ACTION ITEM | Tally the lines below containing the word "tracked" and give that total alone.

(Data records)
*** Begin section ***

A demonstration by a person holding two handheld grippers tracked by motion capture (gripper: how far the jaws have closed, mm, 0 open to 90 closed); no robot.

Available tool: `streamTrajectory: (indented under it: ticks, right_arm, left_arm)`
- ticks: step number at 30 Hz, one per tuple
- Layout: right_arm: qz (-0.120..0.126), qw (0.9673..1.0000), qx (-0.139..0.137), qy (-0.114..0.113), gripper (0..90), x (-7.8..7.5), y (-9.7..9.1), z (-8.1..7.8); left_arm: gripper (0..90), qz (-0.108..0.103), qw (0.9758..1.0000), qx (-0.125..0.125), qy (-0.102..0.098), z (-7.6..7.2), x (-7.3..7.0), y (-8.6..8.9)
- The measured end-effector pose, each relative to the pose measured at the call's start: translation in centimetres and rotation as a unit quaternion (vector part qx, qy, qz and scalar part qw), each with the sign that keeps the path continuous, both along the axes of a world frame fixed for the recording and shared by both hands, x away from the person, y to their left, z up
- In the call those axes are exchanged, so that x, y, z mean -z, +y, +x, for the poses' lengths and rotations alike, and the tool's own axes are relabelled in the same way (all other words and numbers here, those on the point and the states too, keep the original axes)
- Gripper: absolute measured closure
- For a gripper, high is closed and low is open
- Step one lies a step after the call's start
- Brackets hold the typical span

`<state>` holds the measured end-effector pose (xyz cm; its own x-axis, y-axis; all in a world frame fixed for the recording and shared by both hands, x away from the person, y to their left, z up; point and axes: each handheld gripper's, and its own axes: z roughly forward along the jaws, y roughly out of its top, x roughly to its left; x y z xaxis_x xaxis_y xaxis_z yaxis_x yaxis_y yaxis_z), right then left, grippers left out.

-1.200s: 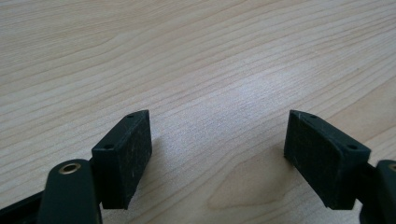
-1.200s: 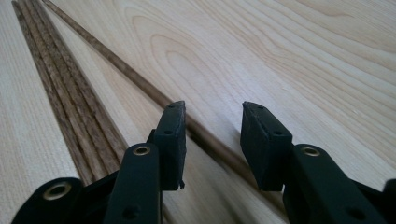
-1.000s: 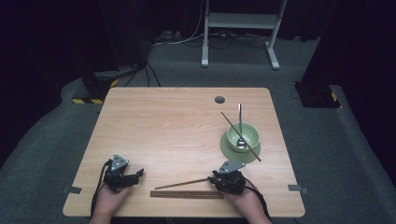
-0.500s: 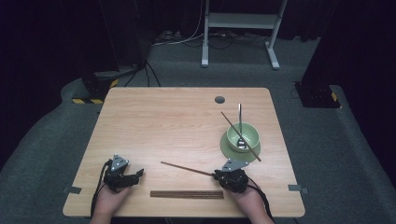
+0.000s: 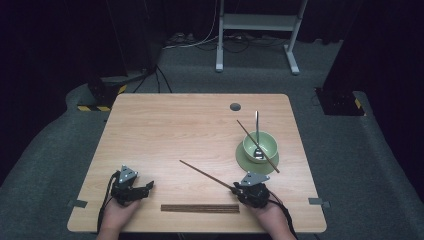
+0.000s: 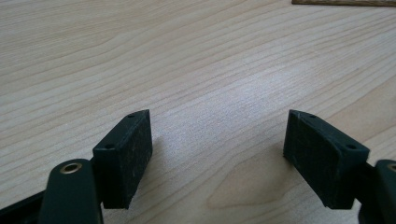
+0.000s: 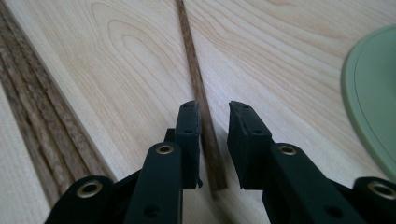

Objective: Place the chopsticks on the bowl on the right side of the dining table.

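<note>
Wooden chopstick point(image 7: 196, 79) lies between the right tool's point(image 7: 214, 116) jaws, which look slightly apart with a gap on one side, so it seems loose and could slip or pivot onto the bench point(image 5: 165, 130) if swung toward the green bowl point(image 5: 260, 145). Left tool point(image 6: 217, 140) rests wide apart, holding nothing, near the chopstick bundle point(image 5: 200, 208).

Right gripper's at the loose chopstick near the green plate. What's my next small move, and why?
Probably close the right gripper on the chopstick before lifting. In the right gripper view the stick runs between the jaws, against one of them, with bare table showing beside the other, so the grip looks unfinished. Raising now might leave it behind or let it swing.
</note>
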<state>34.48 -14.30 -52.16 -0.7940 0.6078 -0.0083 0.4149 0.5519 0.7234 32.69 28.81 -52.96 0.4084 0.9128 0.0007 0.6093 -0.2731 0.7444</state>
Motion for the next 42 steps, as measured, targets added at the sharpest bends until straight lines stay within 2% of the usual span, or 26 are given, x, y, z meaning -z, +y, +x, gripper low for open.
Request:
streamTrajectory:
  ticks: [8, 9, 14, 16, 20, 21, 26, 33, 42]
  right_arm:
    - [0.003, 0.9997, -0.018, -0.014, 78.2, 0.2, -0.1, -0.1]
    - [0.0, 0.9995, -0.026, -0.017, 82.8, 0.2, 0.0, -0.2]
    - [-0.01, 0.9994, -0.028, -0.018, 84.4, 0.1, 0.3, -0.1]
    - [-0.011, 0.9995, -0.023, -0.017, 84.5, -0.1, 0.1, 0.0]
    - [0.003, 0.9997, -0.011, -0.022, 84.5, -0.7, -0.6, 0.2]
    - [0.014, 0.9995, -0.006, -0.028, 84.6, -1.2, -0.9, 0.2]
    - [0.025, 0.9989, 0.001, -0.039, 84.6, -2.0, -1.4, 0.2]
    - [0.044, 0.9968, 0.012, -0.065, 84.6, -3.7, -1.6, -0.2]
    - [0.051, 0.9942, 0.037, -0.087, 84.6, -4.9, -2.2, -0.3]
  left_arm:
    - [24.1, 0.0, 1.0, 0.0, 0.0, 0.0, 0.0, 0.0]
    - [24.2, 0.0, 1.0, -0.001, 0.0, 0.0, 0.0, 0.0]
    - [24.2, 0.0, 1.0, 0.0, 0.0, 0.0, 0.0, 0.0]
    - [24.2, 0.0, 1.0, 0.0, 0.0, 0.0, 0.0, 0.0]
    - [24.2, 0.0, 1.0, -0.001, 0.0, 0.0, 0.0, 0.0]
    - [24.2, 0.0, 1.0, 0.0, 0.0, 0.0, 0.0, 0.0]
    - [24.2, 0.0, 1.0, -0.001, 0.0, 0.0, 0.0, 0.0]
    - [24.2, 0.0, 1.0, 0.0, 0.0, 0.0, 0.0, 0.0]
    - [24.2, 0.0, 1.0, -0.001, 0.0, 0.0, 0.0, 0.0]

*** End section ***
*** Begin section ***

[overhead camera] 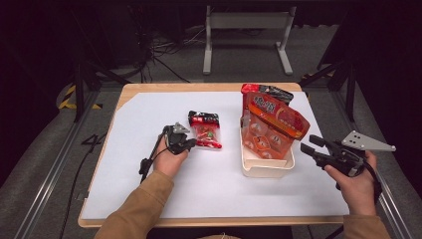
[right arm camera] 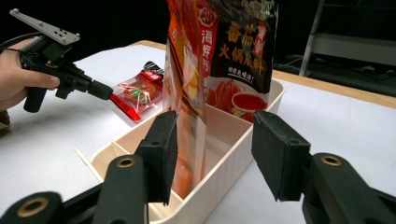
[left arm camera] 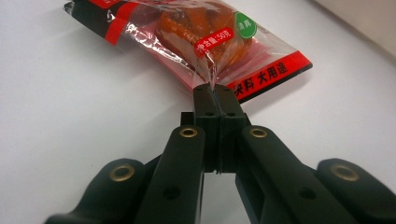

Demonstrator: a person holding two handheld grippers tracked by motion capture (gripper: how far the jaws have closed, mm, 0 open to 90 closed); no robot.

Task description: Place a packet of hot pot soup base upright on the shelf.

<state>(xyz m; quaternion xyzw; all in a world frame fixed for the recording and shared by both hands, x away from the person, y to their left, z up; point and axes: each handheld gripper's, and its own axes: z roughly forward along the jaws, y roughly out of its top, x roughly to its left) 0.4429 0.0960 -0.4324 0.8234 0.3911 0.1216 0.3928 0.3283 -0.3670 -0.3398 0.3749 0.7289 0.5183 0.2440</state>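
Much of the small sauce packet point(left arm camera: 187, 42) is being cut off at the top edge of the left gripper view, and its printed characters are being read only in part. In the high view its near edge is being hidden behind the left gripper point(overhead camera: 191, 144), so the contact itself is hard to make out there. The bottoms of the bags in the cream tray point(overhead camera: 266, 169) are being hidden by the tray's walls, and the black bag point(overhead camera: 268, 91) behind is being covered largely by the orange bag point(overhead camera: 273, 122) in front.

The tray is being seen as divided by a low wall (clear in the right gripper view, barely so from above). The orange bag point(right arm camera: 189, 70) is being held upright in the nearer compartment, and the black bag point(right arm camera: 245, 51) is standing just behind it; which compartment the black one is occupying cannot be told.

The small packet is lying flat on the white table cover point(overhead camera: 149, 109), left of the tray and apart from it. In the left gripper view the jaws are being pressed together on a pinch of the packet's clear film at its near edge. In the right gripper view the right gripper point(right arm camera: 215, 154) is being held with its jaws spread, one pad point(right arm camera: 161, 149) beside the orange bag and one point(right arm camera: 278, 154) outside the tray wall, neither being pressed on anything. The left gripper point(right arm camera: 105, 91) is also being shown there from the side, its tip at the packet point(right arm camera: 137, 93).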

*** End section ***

TASK SOLUTION | 2